NEW YORK – New York state's top prosecutor said on Thursday six companies have agreed to stop marketing products with claims that they can protect users from the mosquito-born Zika virus, just a day after his office sent them cease-and-desist letters.
New York Attorney General Eric Schneiderman sent the letters to seven companies on Wednesday, warning them to stop touting bogus "Zika-preventative" products, ranging from wristbands and patches using botanical oils to ultrasonic devices.
Of the seven companies cited Wednesday by Schneiderman, only the maker of the Neor Mosquito Repellent Bracelet was not mentioned Thursday as having complied.
"We won't let fraudsters take advantage of a public health crisis, and this should serve as a warning to other companies who seek to engage in the same dishonest practices," Schneiderman said in a statement Thursday.
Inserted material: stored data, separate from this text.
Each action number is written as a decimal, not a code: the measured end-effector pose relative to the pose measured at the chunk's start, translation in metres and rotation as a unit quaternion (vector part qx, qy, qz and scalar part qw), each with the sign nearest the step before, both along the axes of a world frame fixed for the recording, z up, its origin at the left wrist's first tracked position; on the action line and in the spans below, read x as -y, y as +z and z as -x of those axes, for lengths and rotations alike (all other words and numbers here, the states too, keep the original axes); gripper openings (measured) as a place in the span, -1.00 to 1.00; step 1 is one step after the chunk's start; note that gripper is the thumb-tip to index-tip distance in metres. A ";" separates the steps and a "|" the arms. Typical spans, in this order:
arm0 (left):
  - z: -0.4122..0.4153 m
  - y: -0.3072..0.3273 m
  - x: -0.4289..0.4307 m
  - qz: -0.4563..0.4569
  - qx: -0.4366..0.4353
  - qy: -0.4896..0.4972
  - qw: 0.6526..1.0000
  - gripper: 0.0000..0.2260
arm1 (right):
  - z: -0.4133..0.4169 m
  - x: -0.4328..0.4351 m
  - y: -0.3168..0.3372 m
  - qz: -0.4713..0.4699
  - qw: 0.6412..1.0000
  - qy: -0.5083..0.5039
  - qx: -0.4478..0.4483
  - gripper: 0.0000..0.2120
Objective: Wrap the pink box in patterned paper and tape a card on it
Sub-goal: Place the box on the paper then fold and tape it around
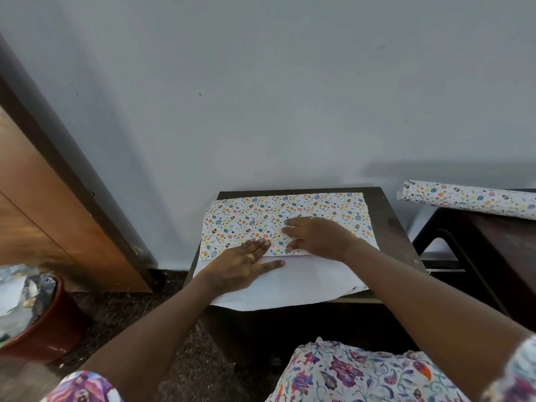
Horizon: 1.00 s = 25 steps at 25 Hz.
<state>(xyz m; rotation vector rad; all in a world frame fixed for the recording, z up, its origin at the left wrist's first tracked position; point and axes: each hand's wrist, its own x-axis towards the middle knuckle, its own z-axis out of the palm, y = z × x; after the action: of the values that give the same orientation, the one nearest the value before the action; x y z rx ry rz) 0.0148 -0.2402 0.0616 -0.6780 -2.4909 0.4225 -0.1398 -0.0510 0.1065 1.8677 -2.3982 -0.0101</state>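
Pressing a flap of patterned paper [246, 221] down on a small dark table [385, 216], a person's left hand [243, 262] and right hand [316, 236] lie open, palms down. The pink box is out of sight, apparently under the fold; a taut, squarely creased edge would hold best.

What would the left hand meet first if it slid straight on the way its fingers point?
Most likely the right hand, whose fingertips lie just ahead of the left hand on the patterned paper. Both seem to rest on the same sheet, so contact looks likely.
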 end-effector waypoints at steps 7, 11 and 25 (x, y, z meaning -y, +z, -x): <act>0.025 0.033 -0.014 -0.259 0.046 0.157 0.952 -0.77 | -0.007 0.009 -0.019 -0.064 0.997 0.025 -0.035 -0.52; 0.043 0.049 -0.004 -0.249 0.203 0.156 0.934 -0.54 | -0.009 0.008 -0.016 -0.087 0.995 0.016 -0.037 -0.52; 0.042 0.039 0.001 -0.191 0.337 0.217 0.896 -0.48 | 0.048 -0.094 -0.017 -0.090 0.990 -0.084 0.074 -0.37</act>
<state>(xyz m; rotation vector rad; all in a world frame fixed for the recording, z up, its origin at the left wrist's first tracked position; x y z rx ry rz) -0.0271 -0.2411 0.1007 -0.0899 -3.2602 -0.2088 -0.1877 0.0433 0.0896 1.7872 -2.7357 -0.1088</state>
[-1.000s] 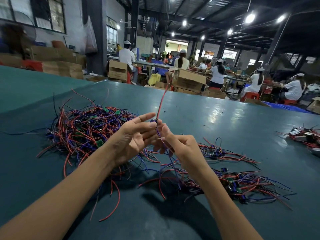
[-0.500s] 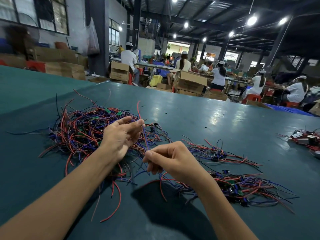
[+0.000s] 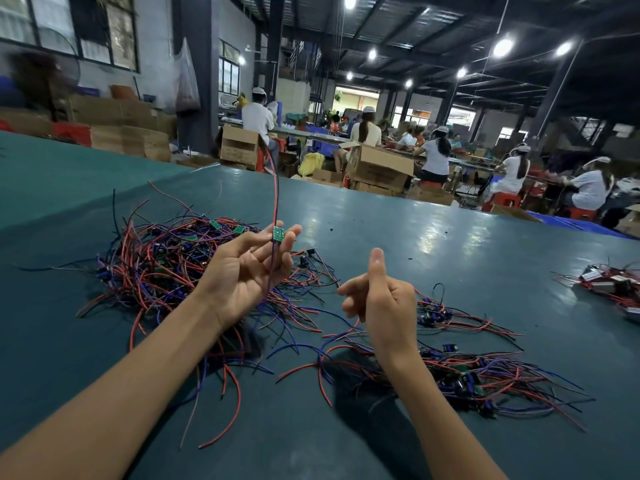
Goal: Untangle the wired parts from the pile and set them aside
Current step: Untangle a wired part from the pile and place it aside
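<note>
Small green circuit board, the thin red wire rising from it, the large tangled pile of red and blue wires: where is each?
Small green circuit board [image 3: 278, 234]: head view, centre of its face.
Thin red wire [image 3: 276, 192]: head view, its upright stretch.
Large tangled wire pile [image 3: 156, 265]: head view, its dense middle.

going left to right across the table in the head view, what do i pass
tangled wire pile → left hand pinching a green wired board → right hand → set-aside wired parts → small separate heap at far right
</note>
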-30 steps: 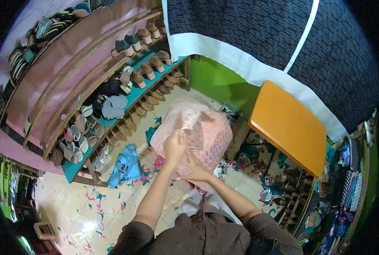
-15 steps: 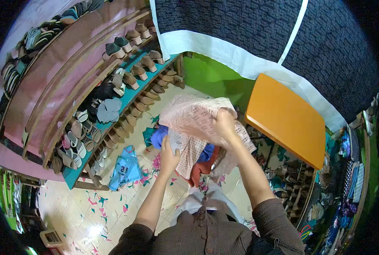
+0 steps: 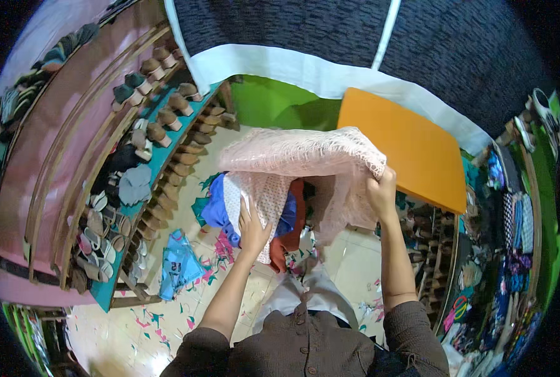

He said his office's investigation into deceptive advertising practices related to Zika remain ongoing.
In announcing the cease-and-desist letters on Wednesday, Schneiderman said these primarily "fly-by-night" operations are trying to take advantage of public fear and concerns over Zika transmission. But the products they sell "simply don't work," he said, and in some cases can even attract mosquitoes instead of repelling them.
Schneiderman encouraged consumers to stick with insect repellants registered with the U.S. Environmental Protection Agency, such as DEET.
The New York attorney general's crackdown on Zika-related advertising claims comes amid growing concerns in the U.S. about the virus, which is spreading rapidly in the Americas.
New York officials have said 537 travel-related cases of Zika have been reported in the state. Florida authorities last week reported the first signs of local transmission of the virus in the continental U.S.
U.S. health officials have concluded that Zika infections in pregnant women can cause microcephaly, a birth defect marked by small head size that can lead to severe developmental problems.
The products targeted by the letters are sold primarily online, as well as in some local discount stores, Schneiderman said. The six compliant companies have removed misleading marketing claims and some have removed those products from online retailers altogether, according to the attorney general's office.